Like, that “motion scaling” (“parents mode”) that’s set by default on new TVs. In principle, the worst new TV is better than any CRT, but the reality for a lot of people is that movies look much worse on the new TV. It doesn’t matter how trivial that is to fix; if people don’t have the cultural understanding of what the issue is, then it’s no different to a hardware defect. The same goes for bad upscaling algorithms, poor resolution choices, tearing-type issues and (99% of) high latency. I mean, those problems can’t always be fixed by the user, but the solutions are well-known and don’t really cost anything; they’re just not overlooked because we don’t have a universal standard for what is acceptable in these details.
Meanwhile, in deploying new display technology, the screen industry has standardised things like color rendering and gamma, which were perennial headaches with the old technology. So it’s not even a question of sloppiness, it’s just hard to foresee what details will end up mattering to people.
The Sony GDM-FW900 Flat Widescreen 24" FD Trinitron was the last CRT that I owned and it was fantastic. Bright and crisp. Heavy as a full fish tank and sucked power like a fridge. I had my PS3 connected to it and movies looked great. It was gluttonous for sure, but worth it.
“CRTs do not operate from a fixed pixel grid in the way an LCD does - instead three ‘guns’ beam light directly onto the tube.”

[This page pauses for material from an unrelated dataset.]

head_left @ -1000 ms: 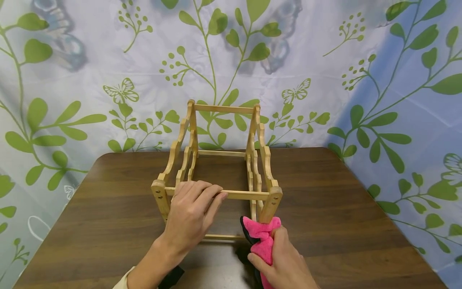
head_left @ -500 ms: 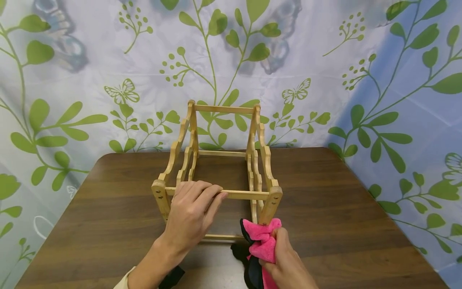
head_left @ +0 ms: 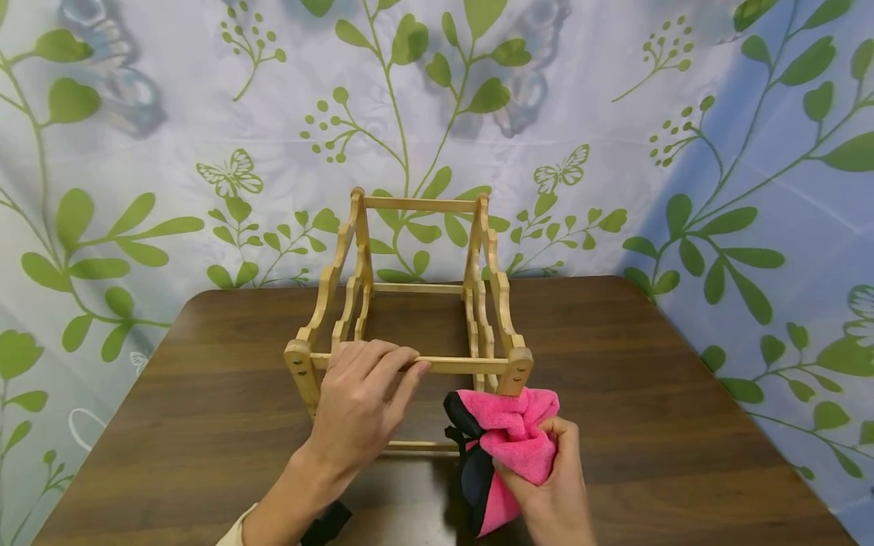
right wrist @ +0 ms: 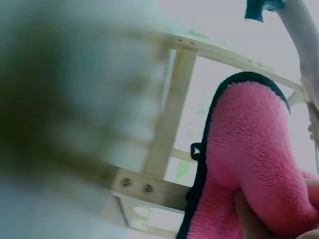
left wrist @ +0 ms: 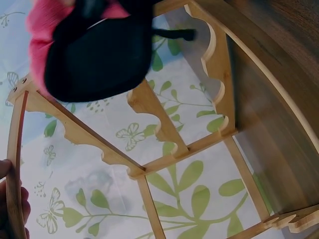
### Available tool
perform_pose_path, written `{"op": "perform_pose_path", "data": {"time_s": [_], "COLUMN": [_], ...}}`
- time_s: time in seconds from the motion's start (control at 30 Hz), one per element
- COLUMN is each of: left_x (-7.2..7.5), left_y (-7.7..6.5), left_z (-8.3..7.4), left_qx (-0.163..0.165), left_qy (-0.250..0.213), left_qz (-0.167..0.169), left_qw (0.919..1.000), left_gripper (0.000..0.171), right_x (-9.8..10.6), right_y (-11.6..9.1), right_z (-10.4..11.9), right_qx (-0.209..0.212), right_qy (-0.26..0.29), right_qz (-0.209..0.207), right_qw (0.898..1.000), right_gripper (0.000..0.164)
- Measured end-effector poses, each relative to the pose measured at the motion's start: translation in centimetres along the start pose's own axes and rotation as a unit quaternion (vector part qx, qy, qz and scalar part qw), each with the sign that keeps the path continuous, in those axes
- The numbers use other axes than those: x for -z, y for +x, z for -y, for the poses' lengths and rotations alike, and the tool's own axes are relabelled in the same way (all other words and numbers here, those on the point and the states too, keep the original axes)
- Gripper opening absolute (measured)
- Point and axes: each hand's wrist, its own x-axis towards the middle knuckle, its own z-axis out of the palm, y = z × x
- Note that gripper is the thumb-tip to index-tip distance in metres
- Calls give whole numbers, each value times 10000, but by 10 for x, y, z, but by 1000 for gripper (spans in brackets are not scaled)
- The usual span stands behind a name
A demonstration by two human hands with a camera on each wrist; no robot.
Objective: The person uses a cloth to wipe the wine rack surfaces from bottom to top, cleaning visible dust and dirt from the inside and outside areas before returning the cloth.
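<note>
A light wooden rack with wavy, notched side rails stands on the brown table. My left hand grips its near top crossbar left of the middle, fingers over the bar; in the left wrist view those fingertips show at the left edge. My right hand holds a bunched pink plush cloth with black edging, thumb and fingers pinching its folds. The cloth covers the lower part of the near right post. Its black side and a small loop show in the left wrist view, and fuzzy pink fills much of the right wrist view.
The dark wood-grain table extends to both sides of the rack. Behind and beside it hangs a pale curtain printed with green leaves and butterflies. A black strap-like piece shows under the left wrist.
My right hand has moved slightly up and right, and the cloth, earlier bunched tightly around the post, now spreads wider with more black showing. My left hand keeps its grip on the crossbar.
</note>
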Motion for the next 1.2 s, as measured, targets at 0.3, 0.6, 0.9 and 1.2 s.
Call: {"op": "perform_pose_path", "data": {"time_s": [0.3,0.6,0.9,1.2], "left_x": [-2,3,8,6], "left_y": [0,0,-2,-4], "left_z": [0,15,43,21], "left_qx": [16,12,-149,-329], "left_qy": [-138,-328,-998,164], "left_qz": [-370,-955,-1397,-1267], "left_qw": [9992,9949,9850,9913], "left_gripper": [32,30,19,34], "right_x": [19,38,28,-15], "right_y": [13,45,34,20], "right_z": [18,38,32,40], "right_qx": [2701,2698,3151,4286], "right_qy": [1051,3493,2503,1808], "right_qz": [-1100,-2873,-399,1273], "right_qw": [9507,8501,9146,8760], "right_gripper": [63,48,60,70]}}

This is just not true. The three guns spray electrons onto the tube. Electrons excite phosphor, causing it to glow. There are dots of the three phosphor colors painted on the inside of the tube. On the way, the electrons pass through a shadow mask (a metal grill) to block electrons that are not correctly aimed. CRTs do indeed have a native resolution corresponding to the dot geometry.
The Sony Trinitron design improves on this, painting vertical lines of phosphor instead of dots and sending electrons through a fancy aperture array instead of a shadow mask. But the horizontal resolution was still fixed.
… as was preparing a q3a lan party.
Lead…better…
Definitely an issue. (Part of the problem of disposal in a society that has always been too used to trashing things outright instead of repair.)
The writer thinks the electron guns are “light guns” ??